**PROBLEM STATEMENT:** What is needed is a copy of each line in the listing below that contains "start".

**DATA LISTING:**
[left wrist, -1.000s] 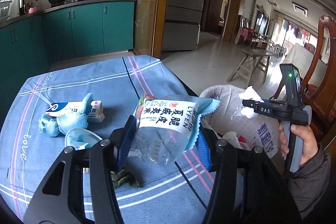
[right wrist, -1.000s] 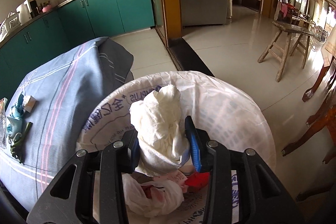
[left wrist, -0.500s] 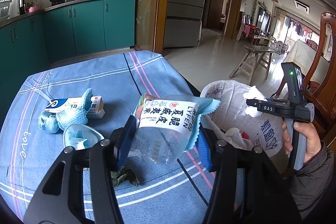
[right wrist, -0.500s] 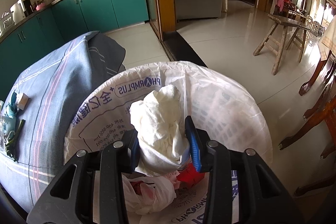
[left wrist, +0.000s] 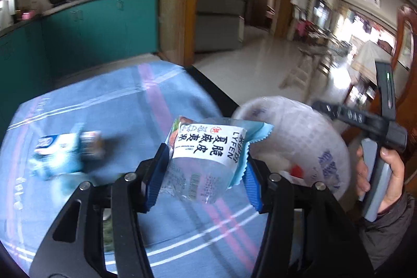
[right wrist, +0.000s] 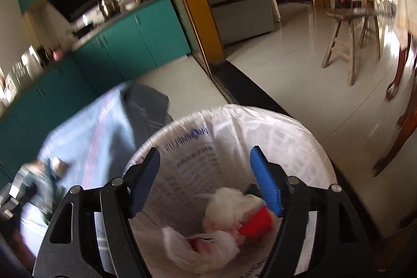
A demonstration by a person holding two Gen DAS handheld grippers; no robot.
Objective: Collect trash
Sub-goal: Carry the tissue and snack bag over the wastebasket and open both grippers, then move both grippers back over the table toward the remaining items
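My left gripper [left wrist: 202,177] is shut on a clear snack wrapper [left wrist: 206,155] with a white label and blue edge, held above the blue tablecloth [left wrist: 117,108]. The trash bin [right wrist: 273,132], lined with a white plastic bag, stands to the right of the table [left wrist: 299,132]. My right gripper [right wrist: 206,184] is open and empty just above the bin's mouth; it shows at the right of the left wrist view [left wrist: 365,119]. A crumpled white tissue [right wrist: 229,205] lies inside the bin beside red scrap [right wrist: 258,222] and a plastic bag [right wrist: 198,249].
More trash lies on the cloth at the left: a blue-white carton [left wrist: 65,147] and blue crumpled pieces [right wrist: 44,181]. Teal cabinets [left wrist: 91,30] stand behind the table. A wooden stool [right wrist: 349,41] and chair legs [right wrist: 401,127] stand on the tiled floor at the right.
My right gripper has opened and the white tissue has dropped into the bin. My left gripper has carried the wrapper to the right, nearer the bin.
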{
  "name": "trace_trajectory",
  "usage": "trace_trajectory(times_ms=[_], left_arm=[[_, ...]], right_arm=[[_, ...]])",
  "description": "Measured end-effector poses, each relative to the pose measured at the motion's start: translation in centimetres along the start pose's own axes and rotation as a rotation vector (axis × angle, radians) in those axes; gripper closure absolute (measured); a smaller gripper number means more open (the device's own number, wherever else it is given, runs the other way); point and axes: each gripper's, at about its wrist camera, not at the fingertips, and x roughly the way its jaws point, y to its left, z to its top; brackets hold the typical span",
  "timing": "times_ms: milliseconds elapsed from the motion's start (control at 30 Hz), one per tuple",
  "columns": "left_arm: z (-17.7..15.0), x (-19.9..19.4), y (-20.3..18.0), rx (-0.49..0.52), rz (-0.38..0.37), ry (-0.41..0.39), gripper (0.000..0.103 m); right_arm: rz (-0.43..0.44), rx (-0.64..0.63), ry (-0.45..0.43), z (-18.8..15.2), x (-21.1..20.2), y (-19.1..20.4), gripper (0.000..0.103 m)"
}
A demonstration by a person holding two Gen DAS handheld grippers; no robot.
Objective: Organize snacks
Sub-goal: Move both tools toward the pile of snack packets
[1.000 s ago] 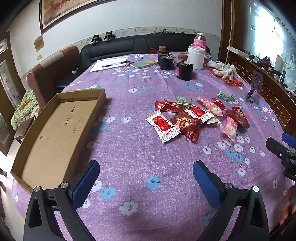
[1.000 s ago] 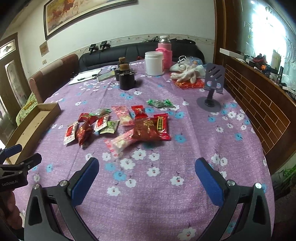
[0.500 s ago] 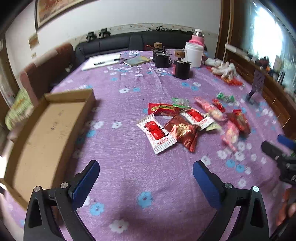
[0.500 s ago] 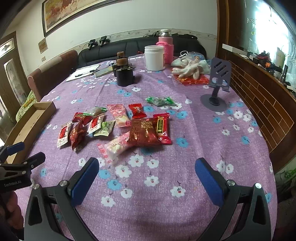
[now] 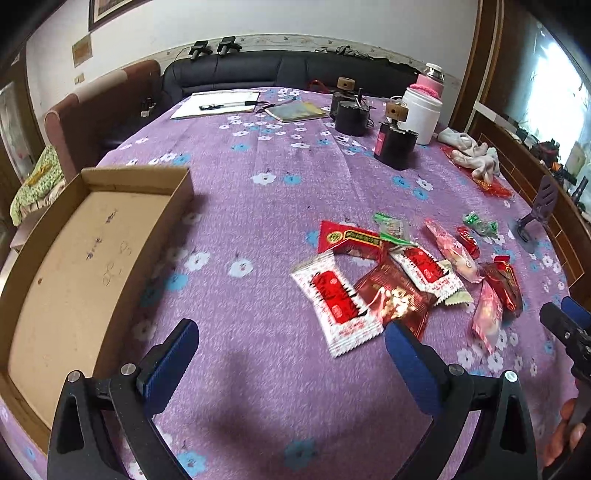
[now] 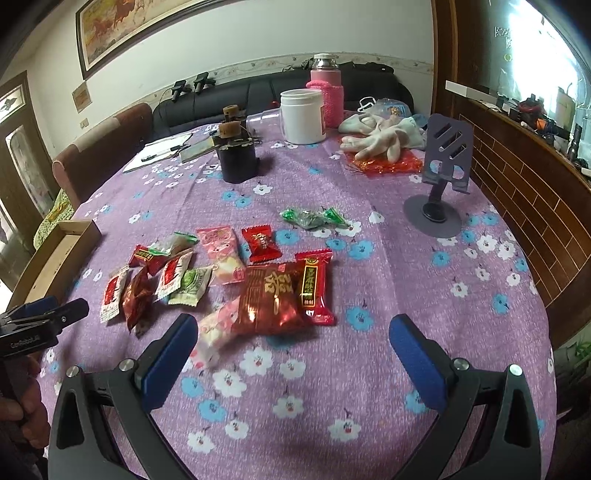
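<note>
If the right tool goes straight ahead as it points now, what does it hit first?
Probably the big dark-red snack pack, lying centered ahead of the open right tool; the pink-white packet sits just left, near its left finger. Depth is uncertain.

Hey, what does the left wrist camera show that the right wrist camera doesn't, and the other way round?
Only the left wrist view shows the whole inside of the cardboard box, with no snacks in it, and the yellow-green booklet lying flat. Only the right wrist view shows the whole phone stand, the horse painting and the green sachet. Both show the snack pile on the purple tablecloth, the white jar, the gloves, and an open gripper: left gripper, right gripper.
</note>
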Motion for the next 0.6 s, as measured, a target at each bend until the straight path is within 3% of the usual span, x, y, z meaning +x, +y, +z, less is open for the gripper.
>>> trace_trajectory(times_ms=[367, 600], left_arm=[[0.4, 0.7, -0.1, -0.024, 0.044, -0.016, 0.001], [0.6, 1.0, 0.0, -0.031, 0.068, -0.008, 0.001]], right_arm=[[0.048, 0.118, -0.055, -0.8, 0.2, -1.7, 0.0], [0.022, 0.084, -0.062, -0.2, -0.1, -1.3, 0.0]])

**WRITTEN SOLUTION:**
  "description": "Measured end-effector poses, each relative to the pose measured at the motion's start: translation in centimetres along the start pose's own axes and rotation as a rotation vector (axis × angle, radians) in those axes; gripper closure absolute (measured); a smaller gripper number means more open (the device's own number, wherever else it is given, runs the other way); point and axes: each gripper's, at about its wrist camera, not at the fingertips, and x roughly the way its jaws point, y to its left, z to its top; brackets hold the typical span",
  "timing": "times_ms: milliseconds elapsed from the motion's start (control at 30 Hz), one per tuple",

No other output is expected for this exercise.